§ **Task directions**: If a line in the data has the string "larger", please show it.

[[ Source material, beginning ]]

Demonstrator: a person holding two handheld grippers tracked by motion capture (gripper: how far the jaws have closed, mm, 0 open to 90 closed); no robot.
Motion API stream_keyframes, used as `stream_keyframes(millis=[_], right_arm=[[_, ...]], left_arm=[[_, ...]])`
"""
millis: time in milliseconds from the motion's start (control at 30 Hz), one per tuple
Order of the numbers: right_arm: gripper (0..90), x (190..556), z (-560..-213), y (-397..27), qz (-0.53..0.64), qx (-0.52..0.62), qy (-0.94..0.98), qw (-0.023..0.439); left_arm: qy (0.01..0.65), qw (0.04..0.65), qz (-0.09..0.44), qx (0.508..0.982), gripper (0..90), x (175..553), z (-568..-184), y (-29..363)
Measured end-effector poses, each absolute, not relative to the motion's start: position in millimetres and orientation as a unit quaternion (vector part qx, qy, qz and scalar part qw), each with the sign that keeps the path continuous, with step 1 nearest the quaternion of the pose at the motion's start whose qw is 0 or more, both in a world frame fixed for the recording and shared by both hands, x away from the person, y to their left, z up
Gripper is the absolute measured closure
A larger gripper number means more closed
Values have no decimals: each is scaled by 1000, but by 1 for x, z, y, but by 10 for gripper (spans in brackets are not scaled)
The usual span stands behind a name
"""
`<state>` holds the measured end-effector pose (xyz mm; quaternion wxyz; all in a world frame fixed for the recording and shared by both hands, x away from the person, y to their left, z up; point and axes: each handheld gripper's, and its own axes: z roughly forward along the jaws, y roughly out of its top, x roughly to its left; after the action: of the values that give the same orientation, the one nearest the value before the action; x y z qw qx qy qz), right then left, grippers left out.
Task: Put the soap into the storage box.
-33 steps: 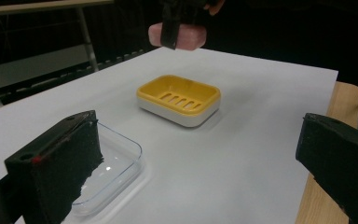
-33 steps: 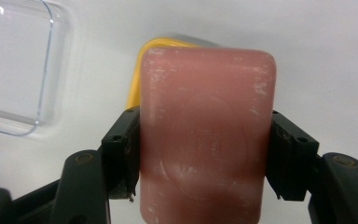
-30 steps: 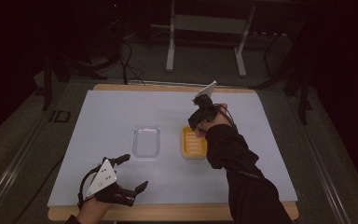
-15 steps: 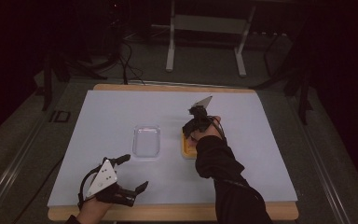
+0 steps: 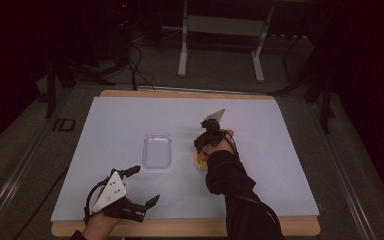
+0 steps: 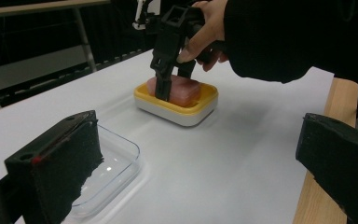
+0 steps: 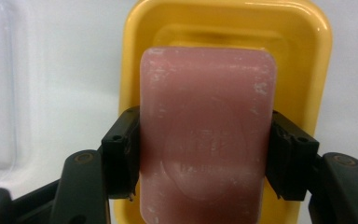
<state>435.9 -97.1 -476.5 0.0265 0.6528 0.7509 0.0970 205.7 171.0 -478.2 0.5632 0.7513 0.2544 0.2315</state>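
A pink soap bar (image 7: 207, 135) lies in a yellow soap dish (image 7: 233, 28) right of the table's middle. My right gripper (image 7: 207, 154) points down into the dish, its jaws pressed against both long sides of the bar. From the left gripper view, the right gripper (image 6: 168, 79) stands upright over the soap bar (image 6: 186, 89) and dish (image 6: 182, 112). In the high view the right gripper (image 5: 207, 142) and hand cover most of the dish (image 5: 198, 162). My left gripper (image 5: 145, 185) rests open near the front edge, holding nothing, jaws wide apart (image 6: 198, 168).
A clear plastic tray (image 5: 158, 151) lies flat left of the dish, close to my left jaw (image 6: 112, 163). A white sheet (image 5: 105, 130) covers the wooden table, whose front edge (image 6: 326, 154) is bare wood. Metal stand legs (image 5: 182, 55) rise beyond the far edge.
My right gripper has come down and toward the near left, from beyond the dish onto it, and now clamps the soap bar. The left gripper has not moved.
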Motion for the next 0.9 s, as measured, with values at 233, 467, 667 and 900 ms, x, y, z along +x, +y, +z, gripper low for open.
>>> stream_keyframes(millis=[233, 467, 667, 900], right_arm=[[372, 437, -482, -98, 90, 655, 750, 21], [367, 438, -486, -99, 85, 656, 750, 16], [352, 440, -473, -98, 97, 654, 750, 24], [337, 442, -452, -99, 92, 632, 768, 51]], left_arm=[[252, 563, 230, 753, 4, 206, -478, 170], [251, 560, 230, 755, 3, 206, -478, 170], [250, 560, 230, 756, 3, 206, -478, 170], [249, 560, 230, 756, 4, 206, -478, 170]])
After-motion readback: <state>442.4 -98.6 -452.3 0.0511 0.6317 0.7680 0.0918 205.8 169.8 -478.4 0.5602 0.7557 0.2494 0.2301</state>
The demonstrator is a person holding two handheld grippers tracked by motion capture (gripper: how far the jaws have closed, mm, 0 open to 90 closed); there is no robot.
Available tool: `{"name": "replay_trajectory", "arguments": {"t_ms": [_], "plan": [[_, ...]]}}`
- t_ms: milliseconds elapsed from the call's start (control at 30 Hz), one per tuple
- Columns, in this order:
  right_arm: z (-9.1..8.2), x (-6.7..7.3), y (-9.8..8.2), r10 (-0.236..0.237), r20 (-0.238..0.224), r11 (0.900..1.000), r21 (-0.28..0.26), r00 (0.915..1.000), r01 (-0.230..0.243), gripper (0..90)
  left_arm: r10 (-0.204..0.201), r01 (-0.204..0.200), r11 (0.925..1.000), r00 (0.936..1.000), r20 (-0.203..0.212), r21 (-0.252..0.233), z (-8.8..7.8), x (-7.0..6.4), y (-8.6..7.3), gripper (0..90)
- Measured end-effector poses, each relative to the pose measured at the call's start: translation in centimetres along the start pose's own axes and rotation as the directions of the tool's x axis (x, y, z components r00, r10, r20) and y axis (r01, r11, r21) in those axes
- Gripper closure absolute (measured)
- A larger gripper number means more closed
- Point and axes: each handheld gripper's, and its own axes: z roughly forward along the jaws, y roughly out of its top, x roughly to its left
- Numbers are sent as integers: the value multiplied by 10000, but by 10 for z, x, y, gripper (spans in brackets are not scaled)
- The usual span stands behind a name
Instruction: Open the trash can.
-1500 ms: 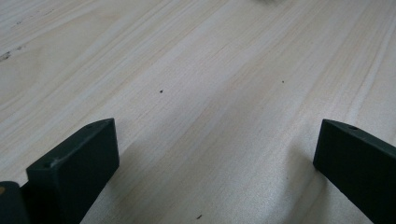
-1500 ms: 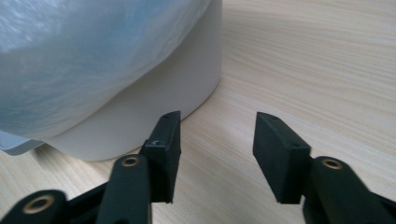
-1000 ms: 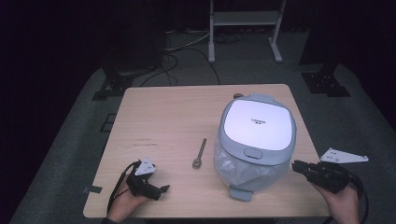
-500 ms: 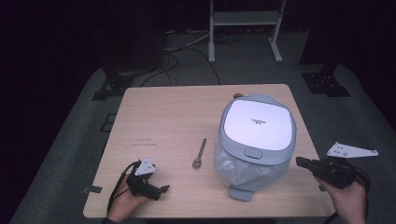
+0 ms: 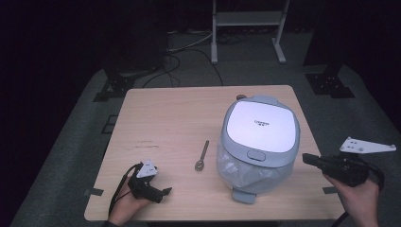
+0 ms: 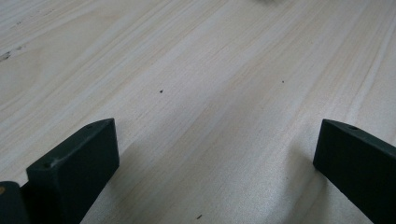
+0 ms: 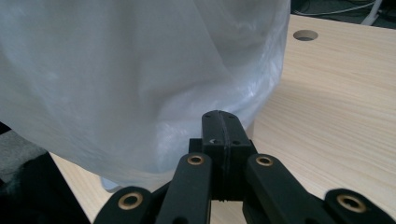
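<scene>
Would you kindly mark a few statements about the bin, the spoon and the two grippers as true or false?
1. The bin has its lid closed. True.
2. The spoon lies inside the bin. False: it lies on the table, to the left of the bin.
3. The left gripper has its jaws wide apart with bare wood between them. True.
4. The right gripper grips the spoon. False: its jaws are shut on nothing, close to the clear bag that lines the bin.
5. The left gripper rests on top of the bin lid. False: it sits low over the table's near left corner.
</scene>
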Motion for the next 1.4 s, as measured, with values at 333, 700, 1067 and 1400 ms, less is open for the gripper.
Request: {"name": "replay_trajectory", "arguments": {"t_ms": [333,700,1067,1400], "plan": [[-16,11,22,-245,-429,9982,-558,9988,221,900,-2,2,10000,10000,1,-6,0,0,0,0],[-35,26,46,-723,-966,9909,-1206,9927,605,899,-4,4,10000,10000,-4,-19,0,0,0,0],[-41,45,68,-1344,-1813,9783,-1810,9742,1013,900,-4,4,10000,10000,-4,-20,0,0,0,0],[-23,61,83,-1726,-2457,9758,-1747,9539,1315,900,-3,3,10000,10000,-4,-20,0,0,0,0]]}}
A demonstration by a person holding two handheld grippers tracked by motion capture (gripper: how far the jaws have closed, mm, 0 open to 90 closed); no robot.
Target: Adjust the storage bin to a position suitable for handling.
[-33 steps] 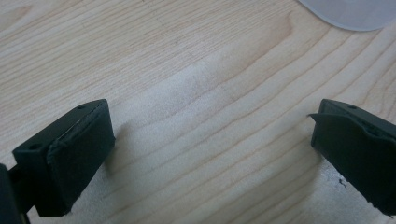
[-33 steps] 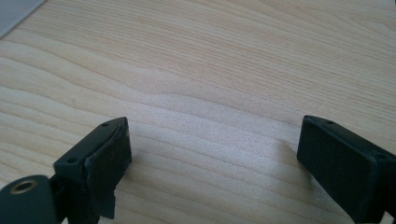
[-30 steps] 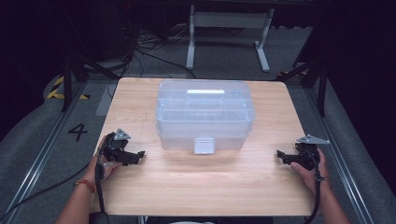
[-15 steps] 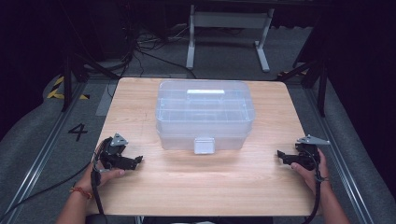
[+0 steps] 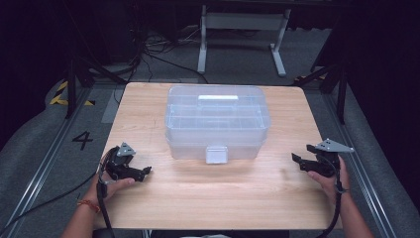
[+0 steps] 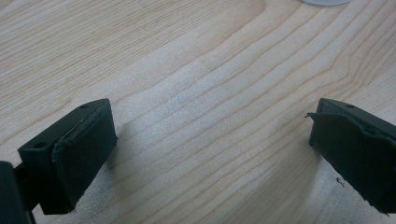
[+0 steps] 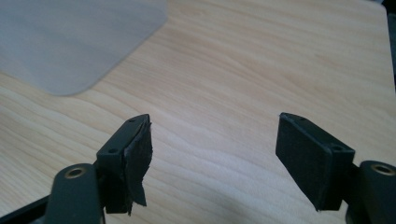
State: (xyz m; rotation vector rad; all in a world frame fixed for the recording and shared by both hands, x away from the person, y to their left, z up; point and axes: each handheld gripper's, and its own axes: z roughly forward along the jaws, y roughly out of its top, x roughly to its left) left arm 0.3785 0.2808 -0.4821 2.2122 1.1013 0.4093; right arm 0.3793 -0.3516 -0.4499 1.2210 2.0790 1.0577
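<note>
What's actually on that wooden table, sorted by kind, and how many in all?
Clear plastic box, lid shut, white latch in front: 1
Black hand-held grippers, the left gripper and the right gripper, both with open jaws holding nothing: 2
Total: 3

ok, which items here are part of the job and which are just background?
Job:
- clear plastic box, lid shut, front latch down
- left tool, open, holding nothing
- right tool, open, holding nothing

Lying about:
- cables on the floor
- metal stand behind the table

Left claw (image 5: 143,172) gapes empty; right claw (image 5: 301,155) has just been narrowing, empty.
</note>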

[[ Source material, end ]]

§ **Exercise solution**:
A larger gripper number means more closed
- A larger gripper number means more closed

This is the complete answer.